The inside of the five-star hotel was an elegant, muted version of its garish outdoor appearance. We went up an escalator to the main lobby, where the concierge — a bilingual young man — greeted us. Eddie asked if the hotel's lobby bar was open. Rather than raising a brow at what could only be two Americans with a bad case of alcoholism, the concierge informed us that the bar would be open later that evening, "with live music," and suggested we eat breakfast in the restaurant.
Eddie reminded me that we'd be drinking in a few hours, which helped end my lamentation for our missing mimosas. We headed to the hotel's restaurant, Azulejos.

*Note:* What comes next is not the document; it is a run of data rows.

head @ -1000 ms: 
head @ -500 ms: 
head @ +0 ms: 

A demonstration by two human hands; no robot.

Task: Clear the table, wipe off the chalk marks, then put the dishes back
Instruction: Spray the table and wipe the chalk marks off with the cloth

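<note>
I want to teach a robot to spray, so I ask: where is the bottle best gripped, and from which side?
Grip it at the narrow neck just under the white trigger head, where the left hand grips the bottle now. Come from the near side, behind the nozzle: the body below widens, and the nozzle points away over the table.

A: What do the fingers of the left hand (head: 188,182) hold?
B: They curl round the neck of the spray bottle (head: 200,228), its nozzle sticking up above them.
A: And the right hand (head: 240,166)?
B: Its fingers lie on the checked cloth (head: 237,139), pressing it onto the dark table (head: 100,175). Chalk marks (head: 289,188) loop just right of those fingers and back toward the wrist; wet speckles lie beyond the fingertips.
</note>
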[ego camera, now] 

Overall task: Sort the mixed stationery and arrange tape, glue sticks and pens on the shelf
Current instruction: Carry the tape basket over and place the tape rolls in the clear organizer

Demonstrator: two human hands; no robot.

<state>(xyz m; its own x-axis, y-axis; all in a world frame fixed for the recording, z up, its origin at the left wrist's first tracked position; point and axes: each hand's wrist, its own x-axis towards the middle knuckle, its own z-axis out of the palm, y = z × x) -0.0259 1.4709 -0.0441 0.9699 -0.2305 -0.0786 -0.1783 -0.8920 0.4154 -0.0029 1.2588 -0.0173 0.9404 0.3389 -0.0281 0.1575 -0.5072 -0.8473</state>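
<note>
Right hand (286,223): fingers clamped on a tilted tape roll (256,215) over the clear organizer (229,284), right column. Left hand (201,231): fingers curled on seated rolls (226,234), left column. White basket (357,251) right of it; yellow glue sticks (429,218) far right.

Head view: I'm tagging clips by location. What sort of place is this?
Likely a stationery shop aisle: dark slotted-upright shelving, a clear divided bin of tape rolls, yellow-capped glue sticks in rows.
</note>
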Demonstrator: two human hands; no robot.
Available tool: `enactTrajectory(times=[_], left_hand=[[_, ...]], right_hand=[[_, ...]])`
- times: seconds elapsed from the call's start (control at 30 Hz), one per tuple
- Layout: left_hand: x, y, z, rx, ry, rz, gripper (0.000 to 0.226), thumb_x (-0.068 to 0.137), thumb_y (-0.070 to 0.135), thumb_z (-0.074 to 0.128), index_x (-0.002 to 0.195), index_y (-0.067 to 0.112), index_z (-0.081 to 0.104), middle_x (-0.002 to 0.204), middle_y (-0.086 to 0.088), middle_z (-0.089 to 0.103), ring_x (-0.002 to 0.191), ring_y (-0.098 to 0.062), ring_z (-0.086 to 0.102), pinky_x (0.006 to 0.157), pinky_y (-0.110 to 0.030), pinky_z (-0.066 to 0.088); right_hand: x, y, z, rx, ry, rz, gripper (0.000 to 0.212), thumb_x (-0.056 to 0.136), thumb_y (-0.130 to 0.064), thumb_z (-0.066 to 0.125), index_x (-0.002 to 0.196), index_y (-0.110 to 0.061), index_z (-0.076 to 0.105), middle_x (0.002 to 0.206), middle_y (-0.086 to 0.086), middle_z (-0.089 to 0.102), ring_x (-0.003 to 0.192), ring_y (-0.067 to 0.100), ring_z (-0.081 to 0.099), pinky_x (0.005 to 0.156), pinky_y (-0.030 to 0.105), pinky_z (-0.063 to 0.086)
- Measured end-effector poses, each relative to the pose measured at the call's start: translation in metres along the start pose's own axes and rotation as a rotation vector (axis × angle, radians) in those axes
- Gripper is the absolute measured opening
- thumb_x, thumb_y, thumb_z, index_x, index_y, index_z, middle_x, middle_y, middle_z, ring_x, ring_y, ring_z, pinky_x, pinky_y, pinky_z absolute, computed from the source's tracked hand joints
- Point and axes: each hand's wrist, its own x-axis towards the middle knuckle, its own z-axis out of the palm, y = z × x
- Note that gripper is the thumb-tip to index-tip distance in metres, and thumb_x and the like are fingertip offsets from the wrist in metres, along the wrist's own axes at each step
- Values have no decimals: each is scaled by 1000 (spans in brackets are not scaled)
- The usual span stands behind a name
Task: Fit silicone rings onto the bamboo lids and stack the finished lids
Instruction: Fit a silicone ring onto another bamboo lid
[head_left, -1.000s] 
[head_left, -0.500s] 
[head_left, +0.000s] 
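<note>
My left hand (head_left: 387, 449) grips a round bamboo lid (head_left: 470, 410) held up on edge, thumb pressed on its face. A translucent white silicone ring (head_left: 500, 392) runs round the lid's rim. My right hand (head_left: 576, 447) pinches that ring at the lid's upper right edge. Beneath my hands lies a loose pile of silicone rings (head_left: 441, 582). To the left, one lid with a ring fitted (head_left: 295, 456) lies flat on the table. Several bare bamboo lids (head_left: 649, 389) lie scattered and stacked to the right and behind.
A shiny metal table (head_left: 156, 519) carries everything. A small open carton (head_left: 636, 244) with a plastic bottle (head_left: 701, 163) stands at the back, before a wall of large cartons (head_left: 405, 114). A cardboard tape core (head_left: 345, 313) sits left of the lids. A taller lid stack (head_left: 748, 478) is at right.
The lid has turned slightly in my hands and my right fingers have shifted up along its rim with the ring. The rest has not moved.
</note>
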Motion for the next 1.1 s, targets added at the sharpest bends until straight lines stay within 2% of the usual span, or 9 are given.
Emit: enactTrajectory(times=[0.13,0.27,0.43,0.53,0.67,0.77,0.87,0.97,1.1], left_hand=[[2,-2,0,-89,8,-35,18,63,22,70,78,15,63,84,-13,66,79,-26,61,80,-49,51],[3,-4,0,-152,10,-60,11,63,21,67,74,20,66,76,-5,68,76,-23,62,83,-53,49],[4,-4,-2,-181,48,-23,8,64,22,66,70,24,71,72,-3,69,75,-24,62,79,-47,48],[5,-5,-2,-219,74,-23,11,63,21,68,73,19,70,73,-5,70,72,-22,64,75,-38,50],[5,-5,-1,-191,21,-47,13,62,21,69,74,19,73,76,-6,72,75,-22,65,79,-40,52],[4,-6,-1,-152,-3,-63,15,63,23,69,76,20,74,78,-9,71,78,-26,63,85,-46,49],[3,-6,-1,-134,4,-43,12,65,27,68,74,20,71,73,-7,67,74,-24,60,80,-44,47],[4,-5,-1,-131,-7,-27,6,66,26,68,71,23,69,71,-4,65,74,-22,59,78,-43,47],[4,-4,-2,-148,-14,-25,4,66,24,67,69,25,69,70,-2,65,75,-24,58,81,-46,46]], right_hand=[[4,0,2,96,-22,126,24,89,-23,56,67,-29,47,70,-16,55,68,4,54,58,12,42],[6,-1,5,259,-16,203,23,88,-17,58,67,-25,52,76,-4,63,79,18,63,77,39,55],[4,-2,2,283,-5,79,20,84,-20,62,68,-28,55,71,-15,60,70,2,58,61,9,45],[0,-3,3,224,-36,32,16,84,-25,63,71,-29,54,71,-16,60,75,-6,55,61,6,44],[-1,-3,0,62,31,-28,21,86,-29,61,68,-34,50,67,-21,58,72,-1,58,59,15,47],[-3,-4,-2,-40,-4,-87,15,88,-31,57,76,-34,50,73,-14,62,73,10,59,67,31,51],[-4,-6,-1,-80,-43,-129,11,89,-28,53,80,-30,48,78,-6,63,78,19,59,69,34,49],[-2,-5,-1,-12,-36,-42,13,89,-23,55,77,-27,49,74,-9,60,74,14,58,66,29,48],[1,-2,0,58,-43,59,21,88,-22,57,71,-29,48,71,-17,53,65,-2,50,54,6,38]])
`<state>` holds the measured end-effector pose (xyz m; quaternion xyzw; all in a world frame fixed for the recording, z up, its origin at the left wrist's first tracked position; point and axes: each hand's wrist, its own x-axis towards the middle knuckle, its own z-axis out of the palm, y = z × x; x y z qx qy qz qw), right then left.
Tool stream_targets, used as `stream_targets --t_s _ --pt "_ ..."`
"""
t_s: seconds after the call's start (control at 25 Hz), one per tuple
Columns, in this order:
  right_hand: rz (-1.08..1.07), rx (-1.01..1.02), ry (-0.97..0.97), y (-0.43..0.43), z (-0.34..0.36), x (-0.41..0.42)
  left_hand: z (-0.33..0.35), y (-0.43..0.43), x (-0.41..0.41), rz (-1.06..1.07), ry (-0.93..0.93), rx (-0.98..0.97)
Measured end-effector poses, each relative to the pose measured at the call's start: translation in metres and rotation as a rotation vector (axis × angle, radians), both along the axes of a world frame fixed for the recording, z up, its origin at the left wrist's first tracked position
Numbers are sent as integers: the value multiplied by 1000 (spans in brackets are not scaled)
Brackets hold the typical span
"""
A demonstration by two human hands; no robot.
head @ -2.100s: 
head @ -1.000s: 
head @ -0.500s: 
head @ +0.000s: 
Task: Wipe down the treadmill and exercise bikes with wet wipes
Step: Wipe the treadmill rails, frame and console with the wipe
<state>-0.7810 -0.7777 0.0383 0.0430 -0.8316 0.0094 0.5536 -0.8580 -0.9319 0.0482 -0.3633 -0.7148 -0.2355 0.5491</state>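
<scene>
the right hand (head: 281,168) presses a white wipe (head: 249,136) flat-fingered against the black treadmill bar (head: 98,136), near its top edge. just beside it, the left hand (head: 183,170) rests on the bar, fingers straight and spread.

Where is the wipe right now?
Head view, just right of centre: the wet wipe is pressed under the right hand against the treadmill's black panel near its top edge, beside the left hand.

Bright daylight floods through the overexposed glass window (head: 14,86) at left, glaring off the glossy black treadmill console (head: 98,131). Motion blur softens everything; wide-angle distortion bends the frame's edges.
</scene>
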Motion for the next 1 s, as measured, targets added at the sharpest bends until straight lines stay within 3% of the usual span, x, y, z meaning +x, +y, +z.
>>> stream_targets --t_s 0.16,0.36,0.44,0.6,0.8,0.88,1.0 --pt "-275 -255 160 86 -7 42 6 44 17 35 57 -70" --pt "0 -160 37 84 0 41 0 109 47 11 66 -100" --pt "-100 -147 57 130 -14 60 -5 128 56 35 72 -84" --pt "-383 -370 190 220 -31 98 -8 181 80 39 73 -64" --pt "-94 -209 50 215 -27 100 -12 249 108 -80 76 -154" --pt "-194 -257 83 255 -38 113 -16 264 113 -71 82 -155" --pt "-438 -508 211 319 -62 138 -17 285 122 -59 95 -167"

We were led to a table against a lemon yellow wall. The sun made its way into the room through rectangular skylights, reflecting off the walls to give everything a bright glow. Wedges of watermelons — a three-dimensional frieze — adorned the vibrant purple wall at the back of the room in a wavy horizontal line two wedges thick. Above my head, more food decorations were attached onto square boards that were split into four sections — each section contained a basketball-sized sculpture of a fruit (pineapples, strawberries, mangos, and more).
A besuited waiter appeared with menus written in English and Spanish and informed us of the breakfast buffet bar (all you can eat for five dollars). Eddie ordered mole enchiladas à la carte, and I decided to try chilaquiles for the first time. When our food arrived, I picked at Eddie's mole — a chocolatelike sauce — and he helped finish my chilaquiles, which seemed to be the breakfast version of nachos — chips, cheese, and tomatillo sauce. We lingered over our freshly squeezed juices until it was time to search for beer — around noon.
The Czech Republic of Tijuana
Outside the hotel, we hailed a taxi.
"Cervecería Tijuana, por favor," Eddie said to the man in the driver's seat. We traveled a long way (ten minutes was long compared to our previous ride) into residential streets. On the hillside were colorful shacks interspersed with large homes. Most of the buildings lining the long stretch of road we traveled appeared dry, dusty, and dilapidated.
Consorcio Cervecero de Baja California is the name of the company that makes Cerveza Tijuana, more commonly known as TJ Beer. It's located on Boulevard Fundadores (heading south on Avenida Revolución, you can turn right onto Fundadores, but we took a different route). We arrived at a structure; with its fresh coat of paint, it was the best-looking building in the neighborhood.
Out of the cab and facing the yellow-and-green edifice, I pointed at the bronze plaque affixed to the wall. The plaque was engraved with an animal figure that resembled a cross between a lion and griffin. Eddie translated the words imprinted on the crest: Consulate of the Czech Republic. To the right of the bronze crest were enormous green doors, like those allowing entrance into a barn. Eddie greeted the security guard standing in front of the doors. The guard took a moment to check with his superiors, verified that our presence was acceptable, and allowed us access to the main office. The brewery itself was to our right as we walked inside.
Though anyone can arrange a group tour (of around 30 people), Eddie had managed to orchestrate a private tour. The plant manager, Pedro Iturrios, ended a meeting with his employees to greet us. He wore fine pressed slacks with a black turtleneck sweater. His clothing and disposition, along with his mustache, salt-and-pepper hair, and wire-rimmed glasses, gave him the appearance of a man comfortably in charge. Iturrios's English was far better than my Spanish — which is to say he can actually communicate in the language — but we still both appreciated Eddie's deft interpretations.